Natural language interface to increase the efficiency of sales representatives
Project type
Design of a web application for Oracle Corporation
My role
UX Designer
Tools
Figma
Responsibilities
Digital wireframing
High-Fidelity design
Duration
1 month
OVERVIEW
Background
"Artificial intelligence and large language models are fundamentally altering the landscape of business, offering unparalleled opportunities for innovation."
--Elon Musk, CEO of Tesla and SpaceX
Sales representatives have a challenging job. Especially when it comes to sales in IT, they need to learn about many aspects of products, pricing, market trends, customer needs, and many more topics. Finding the right information, and absorbing it as new knowledge can be very time consuming.
Large Language Models have the ability to digest enormous amounts of information and make it easily consumable through natural language. A great example application is ChatGPT, which made LLMs popular with the general audience.
This document describes the design for a web application that brings the benefits of Large Language Models to the sales representatives. The goal of the design is to help the sales person quickly evaluate example stories of successful customers, so that he/she can use that information when speaking to new potential prospects.
My role in this project was to create a high fidelity design. The intended functionality and interaction flow had already been decided before I joined the project. It was my task to make the design visually appealing, and to follow Oracle's look-and-feel standards.
The goal of the design is to help the sales person quickly evaluate examples stories of successful customers, so that he/she can use that information when speaking to new potential prospects.
High fidelity design
The design consists of 2 screens. In the first screen, the sales rep can enter a natural language query to find existing customers that are relevant for a conversation with a new prospect that he/she is planning to have. For example: He/she may want to find examples of existing customers that were comparing Oracle and AWS.

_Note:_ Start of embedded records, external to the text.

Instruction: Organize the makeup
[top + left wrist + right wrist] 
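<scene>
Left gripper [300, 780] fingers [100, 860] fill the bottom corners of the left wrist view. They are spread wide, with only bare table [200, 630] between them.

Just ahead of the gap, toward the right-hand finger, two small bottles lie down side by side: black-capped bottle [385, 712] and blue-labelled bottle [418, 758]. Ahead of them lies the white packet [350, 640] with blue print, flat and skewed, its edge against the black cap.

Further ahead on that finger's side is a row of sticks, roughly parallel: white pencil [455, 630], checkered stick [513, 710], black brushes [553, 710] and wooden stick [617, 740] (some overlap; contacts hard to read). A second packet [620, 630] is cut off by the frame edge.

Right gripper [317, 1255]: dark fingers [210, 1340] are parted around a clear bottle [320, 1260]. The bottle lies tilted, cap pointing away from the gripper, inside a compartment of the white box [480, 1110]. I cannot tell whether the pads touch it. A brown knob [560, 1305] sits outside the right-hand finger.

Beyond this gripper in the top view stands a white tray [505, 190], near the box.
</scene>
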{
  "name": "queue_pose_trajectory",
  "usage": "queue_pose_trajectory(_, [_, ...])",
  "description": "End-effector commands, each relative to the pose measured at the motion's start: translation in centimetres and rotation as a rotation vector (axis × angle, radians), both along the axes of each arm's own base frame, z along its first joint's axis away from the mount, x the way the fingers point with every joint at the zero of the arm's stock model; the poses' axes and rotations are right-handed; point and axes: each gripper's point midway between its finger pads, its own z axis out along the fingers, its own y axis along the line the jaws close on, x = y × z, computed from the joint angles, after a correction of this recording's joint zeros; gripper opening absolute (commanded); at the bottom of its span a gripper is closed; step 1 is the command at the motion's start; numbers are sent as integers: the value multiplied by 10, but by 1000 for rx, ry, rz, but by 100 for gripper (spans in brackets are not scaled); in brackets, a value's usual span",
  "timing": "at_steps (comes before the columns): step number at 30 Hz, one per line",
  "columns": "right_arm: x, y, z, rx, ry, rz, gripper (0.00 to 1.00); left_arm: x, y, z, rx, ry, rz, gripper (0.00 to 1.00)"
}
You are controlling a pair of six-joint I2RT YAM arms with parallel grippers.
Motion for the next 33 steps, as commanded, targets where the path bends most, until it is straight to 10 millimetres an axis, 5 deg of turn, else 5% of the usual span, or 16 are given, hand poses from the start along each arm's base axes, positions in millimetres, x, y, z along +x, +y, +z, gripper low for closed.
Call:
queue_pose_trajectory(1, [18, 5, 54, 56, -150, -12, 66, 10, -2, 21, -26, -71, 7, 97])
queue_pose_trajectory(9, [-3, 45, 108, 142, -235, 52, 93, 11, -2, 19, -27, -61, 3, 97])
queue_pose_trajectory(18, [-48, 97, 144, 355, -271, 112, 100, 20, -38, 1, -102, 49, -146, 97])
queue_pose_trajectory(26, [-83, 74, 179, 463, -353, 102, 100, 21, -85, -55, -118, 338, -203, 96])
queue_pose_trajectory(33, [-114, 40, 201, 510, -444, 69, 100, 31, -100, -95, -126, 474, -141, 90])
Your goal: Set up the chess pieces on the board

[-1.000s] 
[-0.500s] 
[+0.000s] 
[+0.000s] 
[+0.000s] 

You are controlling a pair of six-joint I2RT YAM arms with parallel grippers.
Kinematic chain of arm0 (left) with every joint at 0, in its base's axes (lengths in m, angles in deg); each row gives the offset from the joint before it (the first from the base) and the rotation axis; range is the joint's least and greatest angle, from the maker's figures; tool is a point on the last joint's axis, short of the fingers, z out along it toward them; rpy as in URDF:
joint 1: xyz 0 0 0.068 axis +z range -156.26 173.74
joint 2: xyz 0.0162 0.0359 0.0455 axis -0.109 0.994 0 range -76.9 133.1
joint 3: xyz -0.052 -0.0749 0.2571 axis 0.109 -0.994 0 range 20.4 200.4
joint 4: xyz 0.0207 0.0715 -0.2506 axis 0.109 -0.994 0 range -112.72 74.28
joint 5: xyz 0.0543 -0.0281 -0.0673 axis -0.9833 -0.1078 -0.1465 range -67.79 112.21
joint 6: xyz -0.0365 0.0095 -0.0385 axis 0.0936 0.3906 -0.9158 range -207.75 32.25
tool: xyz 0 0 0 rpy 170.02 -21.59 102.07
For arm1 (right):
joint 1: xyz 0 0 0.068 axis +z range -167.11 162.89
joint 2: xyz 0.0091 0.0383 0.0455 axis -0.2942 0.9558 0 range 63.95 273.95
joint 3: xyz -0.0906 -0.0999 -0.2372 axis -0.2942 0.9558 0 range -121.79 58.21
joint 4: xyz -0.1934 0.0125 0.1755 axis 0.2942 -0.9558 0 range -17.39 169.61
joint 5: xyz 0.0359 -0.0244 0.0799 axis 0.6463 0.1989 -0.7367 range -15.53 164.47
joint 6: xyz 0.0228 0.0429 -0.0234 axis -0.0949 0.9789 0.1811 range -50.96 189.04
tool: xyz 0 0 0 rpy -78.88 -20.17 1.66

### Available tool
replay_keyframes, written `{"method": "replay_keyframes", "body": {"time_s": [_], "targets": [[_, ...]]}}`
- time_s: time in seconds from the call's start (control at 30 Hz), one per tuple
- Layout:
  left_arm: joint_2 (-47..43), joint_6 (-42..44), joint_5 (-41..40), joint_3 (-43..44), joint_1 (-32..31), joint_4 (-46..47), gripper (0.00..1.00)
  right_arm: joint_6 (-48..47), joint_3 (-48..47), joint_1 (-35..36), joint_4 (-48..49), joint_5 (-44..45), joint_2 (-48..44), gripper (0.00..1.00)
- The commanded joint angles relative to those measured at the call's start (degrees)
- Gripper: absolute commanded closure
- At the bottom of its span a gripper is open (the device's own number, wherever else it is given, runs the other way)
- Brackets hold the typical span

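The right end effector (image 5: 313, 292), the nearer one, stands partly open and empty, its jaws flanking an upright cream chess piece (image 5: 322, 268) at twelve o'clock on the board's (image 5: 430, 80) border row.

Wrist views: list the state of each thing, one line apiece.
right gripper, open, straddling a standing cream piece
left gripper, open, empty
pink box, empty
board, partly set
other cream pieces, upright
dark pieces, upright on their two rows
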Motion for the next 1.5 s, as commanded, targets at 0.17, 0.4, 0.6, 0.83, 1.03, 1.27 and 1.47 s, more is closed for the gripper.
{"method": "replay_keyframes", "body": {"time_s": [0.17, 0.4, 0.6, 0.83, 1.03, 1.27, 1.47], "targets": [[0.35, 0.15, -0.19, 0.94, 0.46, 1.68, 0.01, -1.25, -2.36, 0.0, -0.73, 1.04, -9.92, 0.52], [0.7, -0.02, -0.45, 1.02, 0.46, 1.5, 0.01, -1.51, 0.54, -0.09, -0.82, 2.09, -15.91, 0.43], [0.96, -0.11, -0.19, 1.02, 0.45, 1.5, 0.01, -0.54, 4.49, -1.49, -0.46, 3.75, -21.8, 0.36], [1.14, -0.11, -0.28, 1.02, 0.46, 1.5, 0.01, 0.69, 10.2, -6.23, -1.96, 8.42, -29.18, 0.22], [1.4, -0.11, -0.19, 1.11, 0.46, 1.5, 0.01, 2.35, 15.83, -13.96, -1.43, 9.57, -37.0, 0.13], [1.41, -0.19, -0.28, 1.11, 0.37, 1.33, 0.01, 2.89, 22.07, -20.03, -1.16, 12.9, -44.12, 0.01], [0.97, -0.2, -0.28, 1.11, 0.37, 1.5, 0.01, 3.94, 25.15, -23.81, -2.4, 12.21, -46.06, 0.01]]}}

The language model produces summaries of customers that closely resemble the search term, and explains why each customer is a good match.

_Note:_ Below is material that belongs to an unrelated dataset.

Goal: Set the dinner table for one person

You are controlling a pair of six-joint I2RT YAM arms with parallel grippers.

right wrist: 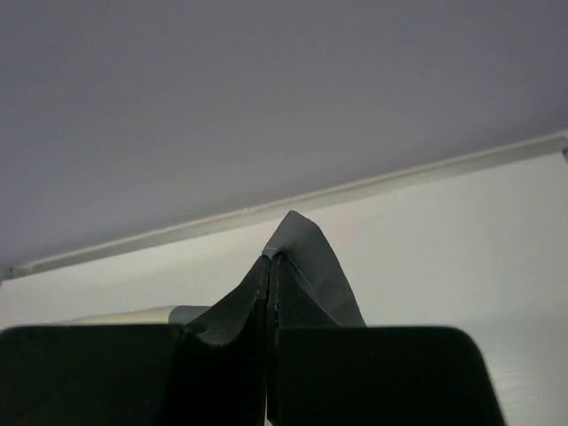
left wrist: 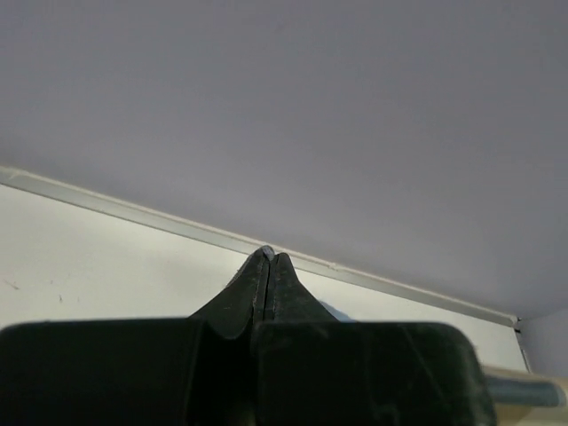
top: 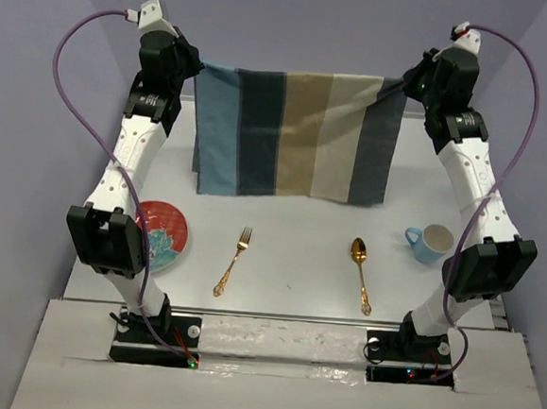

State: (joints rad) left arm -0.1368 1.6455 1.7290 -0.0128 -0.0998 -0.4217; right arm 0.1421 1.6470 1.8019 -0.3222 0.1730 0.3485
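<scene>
The blue, grey and beige striped placemat [top: 293, 135] hangs stretched between my two grippers above the far half of the white dinner table [top: 299, 240]. My left gripper [top: 197, 66] is shut on its top left corner, my right gripper [top: 403, 85] is shut on its top right corner. In the right wrist view a dark grey cloth corner [right wrist: 306, 257] sticks up past my pinched fingers. In the left wrist view my fingers [left wrist: 266, 266] are pressed together with only a sliver of cloth showing.
On the table lie a red plate [top: 164, 232] at left, a gold fork [top: 233, 260], a gold spoon [top: 361, 271] and a blue mug [top: 432, 242] at right. The table's far rim [left wrist: 133, 211] meets the purple wall.
</scene>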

In the second screen, the sales representative can enter into a conversation about a particular customer story through a chat interface.
Search screen
This screen contains a search field and search results. From this screen, the user can choose a particular customer story and talk about it in detail in screen 2 (chat).
I ensured following the company's look-and-feel by using the right UI elements, such as typography, icons, background elements and button styling.
Chat screen
This screen lets the user ask questions about one example customer story, in natural language.
I designed the screen to work similar to other chat interfaces that end users are typically already familiar with (such as Whatsapp), while also following the Oracle look-and-feel.